Please retype the listing below exactly, from its opening line through the line where "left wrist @" appears.

[Start of section]

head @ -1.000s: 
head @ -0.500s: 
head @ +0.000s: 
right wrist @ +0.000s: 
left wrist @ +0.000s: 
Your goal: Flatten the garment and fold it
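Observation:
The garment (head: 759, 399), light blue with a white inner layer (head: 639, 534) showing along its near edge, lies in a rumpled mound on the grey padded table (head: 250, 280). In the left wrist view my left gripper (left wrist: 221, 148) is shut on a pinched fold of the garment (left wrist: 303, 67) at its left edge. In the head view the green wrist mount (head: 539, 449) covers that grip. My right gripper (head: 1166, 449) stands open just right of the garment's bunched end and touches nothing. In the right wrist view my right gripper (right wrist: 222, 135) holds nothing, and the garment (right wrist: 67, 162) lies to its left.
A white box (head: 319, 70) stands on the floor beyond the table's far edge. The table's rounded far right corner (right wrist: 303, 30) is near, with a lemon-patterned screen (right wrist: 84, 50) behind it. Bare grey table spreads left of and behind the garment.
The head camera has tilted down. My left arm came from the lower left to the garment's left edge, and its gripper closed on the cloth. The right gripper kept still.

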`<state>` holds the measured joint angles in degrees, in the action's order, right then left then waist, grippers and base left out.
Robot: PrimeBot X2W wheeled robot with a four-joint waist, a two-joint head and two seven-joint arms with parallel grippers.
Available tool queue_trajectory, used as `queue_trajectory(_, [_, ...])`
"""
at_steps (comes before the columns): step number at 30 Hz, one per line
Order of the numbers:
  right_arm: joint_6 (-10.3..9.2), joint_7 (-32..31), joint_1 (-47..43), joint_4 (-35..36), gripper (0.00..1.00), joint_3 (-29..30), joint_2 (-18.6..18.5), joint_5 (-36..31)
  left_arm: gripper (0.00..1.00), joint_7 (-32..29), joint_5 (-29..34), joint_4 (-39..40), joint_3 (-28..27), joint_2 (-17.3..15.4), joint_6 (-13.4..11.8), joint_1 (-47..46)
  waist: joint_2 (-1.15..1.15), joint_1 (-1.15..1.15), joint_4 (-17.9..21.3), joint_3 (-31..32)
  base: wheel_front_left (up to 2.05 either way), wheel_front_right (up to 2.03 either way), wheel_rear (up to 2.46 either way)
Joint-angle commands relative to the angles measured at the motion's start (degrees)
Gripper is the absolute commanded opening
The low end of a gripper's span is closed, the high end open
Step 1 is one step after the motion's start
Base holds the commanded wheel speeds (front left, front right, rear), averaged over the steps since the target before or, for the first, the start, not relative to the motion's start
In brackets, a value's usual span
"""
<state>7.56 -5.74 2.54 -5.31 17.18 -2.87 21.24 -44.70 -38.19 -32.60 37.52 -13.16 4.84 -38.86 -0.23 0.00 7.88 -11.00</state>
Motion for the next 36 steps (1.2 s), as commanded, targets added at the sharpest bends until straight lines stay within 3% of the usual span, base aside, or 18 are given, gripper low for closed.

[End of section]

» **The completed task**:
head @ -1.000s: 
head @ -0.500s: 
head @ +0.000s: 
right wrist @ +0.000s: 
left wrist @ +0.000s: 

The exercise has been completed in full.